### WORK ITEM
There is material below. Print exactly the lines starting at the line with "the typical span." and ending at the line with "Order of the", ends included, and no others.

### SUPPLIED ENTRIES
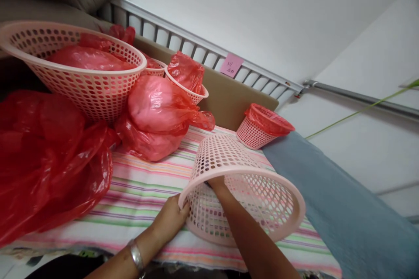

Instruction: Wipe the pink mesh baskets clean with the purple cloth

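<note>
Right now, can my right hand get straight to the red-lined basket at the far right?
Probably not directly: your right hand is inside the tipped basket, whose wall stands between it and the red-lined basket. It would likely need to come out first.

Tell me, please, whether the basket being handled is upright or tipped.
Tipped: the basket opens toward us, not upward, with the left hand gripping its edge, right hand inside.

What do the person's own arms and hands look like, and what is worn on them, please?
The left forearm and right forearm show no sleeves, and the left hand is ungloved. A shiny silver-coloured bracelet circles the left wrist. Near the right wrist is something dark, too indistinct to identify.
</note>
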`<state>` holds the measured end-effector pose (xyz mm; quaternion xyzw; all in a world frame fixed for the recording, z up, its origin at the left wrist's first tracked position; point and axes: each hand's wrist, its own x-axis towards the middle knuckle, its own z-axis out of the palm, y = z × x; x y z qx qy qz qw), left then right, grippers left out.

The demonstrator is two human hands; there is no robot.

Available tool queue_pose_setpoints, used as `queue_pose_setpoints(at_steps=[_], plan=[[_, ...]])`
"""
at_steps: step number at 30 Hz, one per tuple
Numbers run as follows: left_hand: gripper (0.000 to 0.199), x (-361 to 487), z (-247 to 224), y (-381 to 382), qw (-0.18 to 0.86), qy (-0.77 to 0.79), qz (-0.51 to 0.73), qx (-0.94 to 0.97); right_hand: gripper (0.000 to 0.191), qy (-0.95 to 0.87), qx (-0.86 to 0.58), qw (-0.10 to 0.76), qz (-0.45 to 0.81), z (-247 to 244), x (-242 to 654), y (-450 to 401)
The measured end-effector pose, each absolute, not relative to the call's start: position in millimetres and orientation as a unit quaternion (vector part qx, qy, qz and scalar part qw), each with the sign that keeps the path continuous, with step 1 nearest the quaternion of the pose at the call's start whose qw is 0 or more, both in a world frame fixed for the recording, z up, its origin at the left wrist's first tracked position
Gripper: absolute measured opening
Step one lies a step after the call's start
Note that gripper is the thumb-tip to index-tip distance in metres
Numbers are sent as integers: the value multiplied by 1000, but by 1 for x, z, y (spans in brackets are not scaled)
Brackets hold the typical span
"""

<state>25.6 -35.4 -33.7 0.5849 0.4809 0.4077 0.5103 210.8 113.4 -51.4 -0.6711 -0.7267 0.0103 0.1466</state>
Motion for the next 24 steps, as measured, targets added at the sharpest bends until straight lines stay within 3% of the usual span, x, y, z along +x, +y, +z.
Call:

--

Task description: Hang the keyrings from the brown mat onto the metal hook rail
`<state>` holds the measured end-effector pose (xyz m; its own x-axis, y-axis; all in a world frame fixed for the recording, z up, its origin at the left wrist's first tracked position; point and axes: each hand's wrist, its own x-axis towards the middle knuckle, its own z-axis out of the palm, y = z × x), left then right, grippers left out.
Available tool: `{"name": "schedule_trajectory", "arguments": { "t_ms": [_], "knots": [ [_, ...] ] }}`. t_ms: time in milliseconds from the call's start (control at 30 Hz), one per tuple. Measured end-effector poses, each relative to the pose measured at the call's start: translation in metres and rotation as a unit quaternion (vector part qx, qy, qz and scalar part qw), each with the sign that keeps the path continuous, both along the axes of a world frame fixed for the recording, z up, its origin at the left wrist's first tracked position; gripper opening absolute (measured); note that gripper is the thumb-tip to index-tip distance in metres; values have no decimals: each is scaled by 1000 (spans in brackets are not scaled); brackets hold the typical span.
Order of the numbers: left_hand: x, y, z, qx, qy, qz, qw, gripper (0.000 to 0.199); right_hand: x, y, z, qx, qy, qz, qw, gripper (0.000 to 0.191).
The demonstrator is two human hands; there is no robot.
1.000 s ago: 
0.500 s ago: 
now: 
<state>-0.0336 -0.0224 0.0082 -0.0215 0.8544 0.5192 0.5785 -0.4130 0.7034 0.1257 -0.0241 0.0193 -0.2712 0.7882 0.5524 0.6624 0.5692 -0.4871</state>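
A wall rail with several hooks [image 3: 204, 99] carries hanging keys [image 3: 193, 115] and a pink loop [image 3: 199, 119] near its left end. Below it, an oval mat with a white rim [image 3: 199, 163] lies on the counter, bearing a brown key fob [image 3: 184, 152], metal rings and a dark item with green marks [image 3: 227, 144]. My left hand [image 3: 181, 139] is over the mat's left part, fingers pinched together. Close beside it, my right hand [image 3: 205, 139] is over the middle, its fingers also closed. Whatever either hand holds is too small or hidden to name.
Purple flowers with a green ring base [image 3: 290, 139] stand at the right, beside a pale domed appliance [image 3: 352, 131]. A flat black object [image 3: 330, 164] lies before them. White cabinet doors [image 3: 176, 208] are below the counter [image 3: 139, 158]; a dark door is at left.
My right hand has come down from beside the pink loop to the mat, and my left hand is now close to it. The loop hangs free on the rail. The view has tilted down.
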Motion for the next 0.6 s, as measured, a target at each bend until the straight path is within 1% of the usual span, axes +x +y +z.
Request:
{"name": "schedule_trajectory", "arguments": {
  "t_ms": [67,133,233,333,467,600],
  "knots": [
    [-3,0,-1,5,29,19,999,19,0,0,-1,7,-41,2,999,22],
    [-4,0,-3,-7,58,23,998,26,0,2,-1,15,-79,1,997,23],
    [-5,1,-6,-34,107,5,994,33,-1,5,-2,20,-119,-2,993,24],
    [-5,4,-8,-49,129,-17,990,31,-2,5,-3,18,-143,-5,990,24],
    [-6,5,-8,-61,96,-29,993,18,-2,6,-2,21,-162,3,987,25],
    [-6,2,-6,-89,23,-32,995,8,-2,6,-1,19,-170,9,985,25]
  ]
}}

### SOLUTION FOR THIS TASK
Available tool: `{"name": "schedule_trajectory", "arguments": { "t_ms": [_], "knots": [ [_, ...] ] }}`. t_ms: time in milliseconds from the call's start (control at 30 Hz), one per tuple. Measured end-effector poses, each relative to the pose measured at the call's start: translation in metres and rotation as a unit quaternion (vector part qx, qy, qz and scalar part qw), each with the sign that keeps the path continuous, both along the axes of a world frame fixed for the recording, z up, its origin at the left wrist's first tracked position; gripper opening absolute (measured); note that gripper is the thumb-tip to index-tip distance in metres; values have no decimals: each is scaled by 1000 (spans in brackets are not scaled); brackets hold the typical span.
Order of the numbers: left_hand: x, y, z, qx, qy, qz, qw, gripper (0.000 to 0.199); right_hand: x, y, z, qx, qy, qz, qw, gripper (0.000 to 0.191).

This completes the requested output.